ACTIVITY: Restate every line of the data word for word, except for the images.

GIVEN DATA:
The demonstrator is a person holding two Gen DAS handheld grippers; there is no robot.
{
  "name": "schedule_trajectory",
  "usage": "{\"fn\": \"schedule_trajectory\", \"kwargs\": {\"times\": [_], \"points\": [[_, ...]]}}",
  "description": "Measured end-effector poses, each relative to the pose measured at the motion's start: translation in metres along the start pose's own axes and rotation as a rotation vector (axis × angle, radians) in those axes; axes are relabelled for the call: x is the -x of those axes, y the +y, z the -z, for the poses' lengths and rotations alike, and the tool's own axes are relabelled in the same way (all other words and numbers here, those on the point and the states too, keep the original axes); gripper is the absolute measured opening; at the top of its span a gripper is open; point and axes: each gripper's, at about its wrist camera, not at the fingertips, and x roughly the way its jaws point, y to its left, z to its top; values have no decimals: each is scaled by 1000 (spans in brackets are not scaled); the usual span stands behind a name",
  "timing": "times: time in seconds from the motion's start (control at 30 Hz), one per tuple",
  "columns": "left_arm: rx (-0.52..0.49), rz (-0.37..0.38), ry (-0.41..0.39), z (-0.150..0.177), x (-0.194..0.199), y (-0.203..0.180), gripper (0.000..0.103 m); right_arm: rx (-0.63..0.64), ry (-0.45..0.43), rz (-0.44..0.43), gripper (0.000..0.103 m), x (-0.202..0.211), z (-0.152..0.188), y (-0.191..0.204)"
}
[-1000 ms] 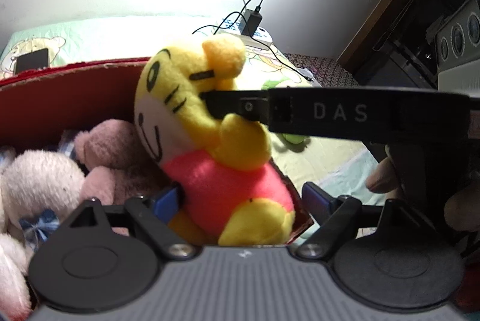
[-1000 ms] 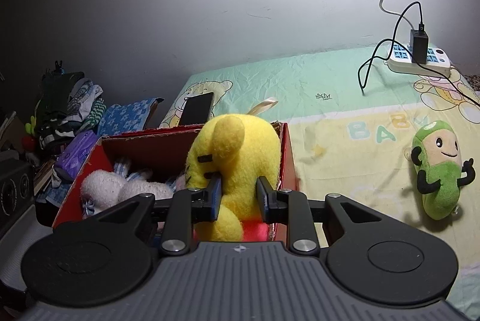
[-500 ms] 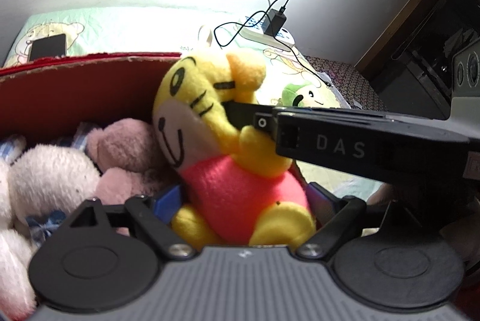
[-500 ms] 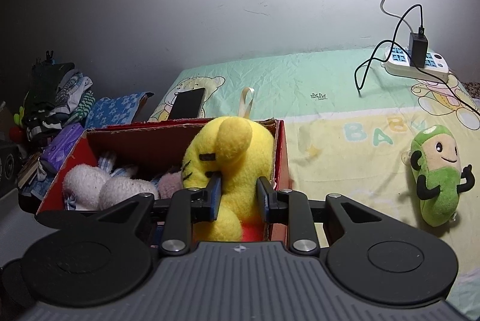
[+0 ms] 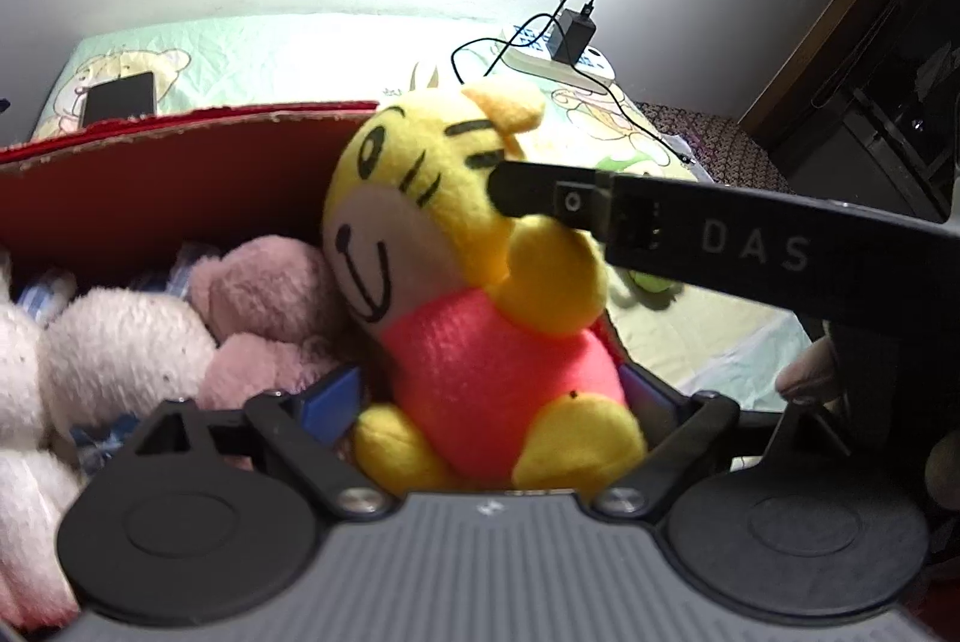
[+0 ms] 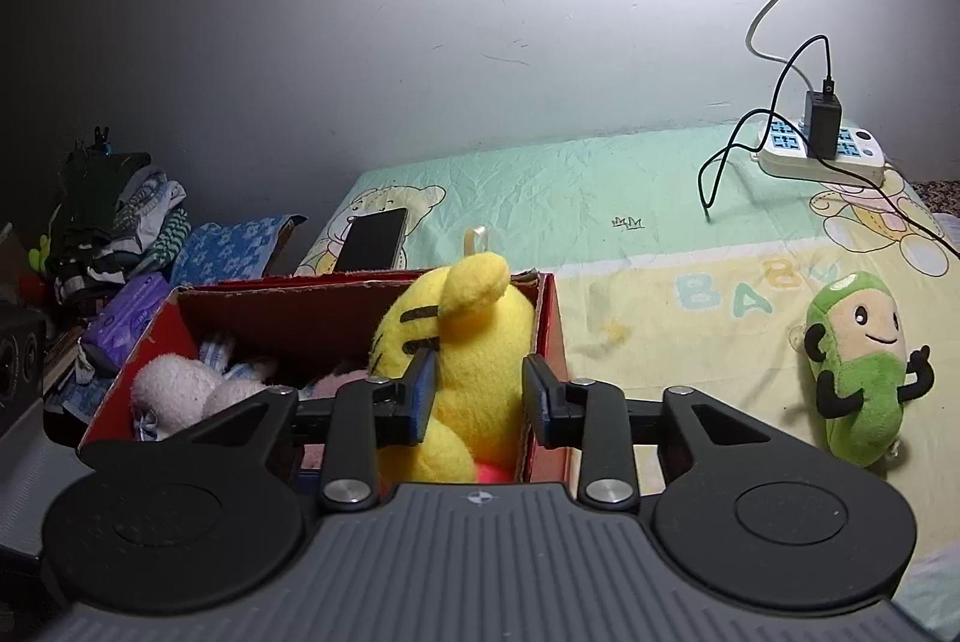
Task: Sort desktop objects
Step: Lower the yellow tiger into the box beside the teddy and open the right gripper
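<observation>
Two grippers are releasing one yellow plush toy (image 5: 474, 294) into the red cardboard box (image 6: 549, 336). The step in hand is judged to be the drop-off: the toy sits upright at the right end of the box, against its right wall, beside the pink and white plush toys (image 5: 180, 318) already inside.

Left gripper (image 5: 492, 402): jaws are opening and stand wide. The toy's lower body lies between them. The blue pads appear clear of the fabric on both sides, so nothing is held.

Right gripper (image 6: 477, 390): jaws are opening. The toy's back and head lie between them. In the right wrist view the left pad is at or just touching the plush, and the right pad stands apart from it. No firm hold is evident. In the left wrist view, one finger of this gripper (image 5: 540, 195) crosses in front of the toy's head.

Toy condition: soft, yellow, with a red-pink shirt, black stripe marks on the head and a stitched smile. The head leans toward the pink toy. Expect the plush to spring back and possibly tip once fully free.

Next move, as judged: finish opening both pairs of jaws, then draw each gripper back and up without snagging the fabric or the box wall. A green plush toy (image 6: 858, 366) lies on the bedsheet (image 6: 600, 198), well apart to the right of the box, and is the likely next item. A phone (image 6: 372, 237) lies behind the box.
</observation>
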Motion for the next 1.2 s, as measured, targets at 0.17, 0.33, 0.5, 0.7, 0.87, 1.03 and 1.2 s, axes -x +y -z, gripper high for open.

COMPLETED EXERCISE:
The demonstrator is a person holding two Gen DAS handheld grippers; there is no robot.
{
  "name": "schedule_trajectory",
  "usage": "{\"fn\": \"schedule_trajectory\", \"kwargs\": {\"times\": [_], \"points\": [[_, ...]]}}",
  "description": "Measured end-effector poses, each relative to the pose measured at the motion's start: translation in metres along the start pose's own axes and rotation as a rotation vector (axis × angle, radians) in those axes; axes are relabelled for the call: x is the -x of those axes, y the +y, z the -z, for the poses' lengths and rotations alike, and the tool's own axes are relabelled in the same way (all other words and numbers here, those on the point and the states too, keep the original axes); gripper is the absolute measured opening; at the top of its span a gripper is open; point and axes: each gripper's, at about its wrist camera, not at the fingertips, and x roughly the way its jaws point, y to its left, z to its top; values have no decimals: each is scaled by 1000 (spans in brackets are not scaled); the usual span stands behind a name",
  "timing": "times: time in seconds from the motion's start (control at 30 Hz), one per tuple",
  "columns": "left_arm: rx (-0.52..0.49), rz (-0.37..0.38), ry (-0.41..0.39), z (-0.150..0.177), x (-0.194..0.199), y (-0.203..0.180), gripper (0.000..0.103 m); right_arm: rx (-0.63..0.64), ry (-0.45..0.43), rz (-0.44..0.43), gripper (0.000..0.103 m), x (-0.202..0.211), z (-0.152..0.188), y (-0.191..0.204)"
}
[-1000 ms] 
[-1000 ms] 
[-500 ms] 
[-500 ms] 
[+0 ms] 
[+0 ms] 
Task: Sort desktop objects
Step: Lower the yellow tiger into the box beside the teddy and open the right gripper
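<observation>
Two grippers are releasing one yellow plush toy (image 5: 474, 294) into the red cardboard box (image 6: 549, 336). The step in hand is judged to be the drop-off: the toy sits upright at the right end of the box, against its right wall, beside the pink and white plush toys (image 5: 180, 318) already inside.

Left gripper (image 5: 492, 402): jaws are opening and stand wide. The toy's lower body lies between them. The blue pads appear clear of the fabric on both sides, so nothing is held.

Right gripper (image 6: 477, 390): jaws are opening. The toy's back and head lie between them. In the right wrist view the left pad is at or just touching the plush, and the right pad stands apart from it. No firm hold is evident. In the left wrist view, one finger of this gripper (image 5: 540, 195) crosses in front of the toy's head.

Toy condition: soft, yellow, with a red-pink shirt, black stripe marks on the head and a stitched smile. The head leans toward the pink toy. Expect the plush to spring back and possibly tip once fully free.

Next move, as judged: finish opening both pairs of jaws, then draw each gripper back and up without snagging the fabric or the box wall. A green plush toy (image 6: 858, 366) lies on the bedsheet (image 6: 600, 198), well apart to the right of the box, and is the likely next item. A phone (image 6: 372, 237) lies behind the box.
</observation>
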Motion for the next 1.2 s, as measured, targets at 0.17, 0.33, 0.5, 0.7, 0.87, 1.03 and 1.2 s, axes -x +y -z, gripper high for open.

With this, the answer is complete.